- TASK TO COMPLETE
All lines in the data that hold the word "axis" need copying.

- MATERIAL PROVIDED
============================================================
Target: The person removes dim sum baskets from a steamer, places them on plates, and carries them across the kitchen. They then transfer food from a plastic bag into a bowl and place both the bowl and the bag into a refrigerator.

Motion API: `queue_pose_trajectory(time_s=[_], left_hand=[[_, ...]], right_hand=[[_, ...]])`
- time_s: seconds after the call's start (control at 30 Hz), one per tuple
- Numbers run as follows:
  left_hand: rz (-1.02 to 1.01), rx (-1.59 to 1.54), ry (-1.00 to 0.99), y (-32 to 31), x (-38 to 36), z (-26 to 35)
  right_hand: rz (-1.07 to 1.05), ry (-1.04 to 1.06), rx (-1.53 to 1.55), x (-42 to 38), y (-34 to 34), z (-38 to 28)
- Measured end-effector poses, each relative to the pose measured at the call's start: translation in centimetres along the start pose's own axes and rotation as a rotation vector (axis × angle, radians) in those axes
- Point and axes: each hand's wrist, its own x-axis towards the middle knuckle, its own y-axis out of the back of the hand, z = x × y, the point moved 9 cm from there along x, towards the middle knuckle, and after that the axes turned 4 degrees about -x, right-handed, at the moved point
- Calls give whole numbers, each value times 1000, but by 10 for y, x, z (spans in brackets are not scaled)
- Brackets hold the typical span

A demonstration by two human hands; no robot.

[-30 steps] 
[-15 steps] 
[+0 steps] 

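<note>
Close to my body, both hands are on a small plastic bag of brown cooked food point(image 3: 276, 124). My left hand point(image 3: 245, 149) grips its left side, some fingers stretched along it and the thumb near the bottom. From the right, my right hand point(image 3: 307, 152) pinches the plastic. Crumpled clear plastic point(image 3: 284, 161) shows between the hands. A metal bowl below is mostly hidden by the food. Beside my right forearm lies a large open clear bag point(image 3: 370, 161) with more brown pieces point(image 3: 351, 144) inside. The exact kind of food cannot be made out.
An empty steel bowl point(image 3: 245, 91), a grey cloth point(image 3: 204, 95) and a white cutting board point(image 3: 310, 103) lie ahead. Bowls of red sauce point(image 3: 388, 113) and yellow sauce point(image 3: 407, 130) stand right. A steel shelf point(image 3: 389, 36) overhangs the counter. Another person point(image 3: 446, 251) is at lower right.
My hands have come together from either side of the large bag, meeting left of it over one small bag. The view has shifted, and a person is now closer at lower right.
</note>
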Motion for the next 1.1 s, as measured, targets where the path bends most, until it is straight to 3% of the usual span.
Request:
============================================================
- SOLUTION
- Measured end-effector poses, each relative to the pose measured at the call's start: translation in centimetres along the start pose's own axes and rotation as a rotation vector (axis × angle, radians) in those axes
- Point and axes: each hand's wrist, its own x-axis towards the middle knuckle, its own y-axis out of the back of the hand, z = x × y, the point moved 9 cm from there along x, towards the middle knuckle, and after that the axes turned 4 degrees about -x, right-handed, at the moved point

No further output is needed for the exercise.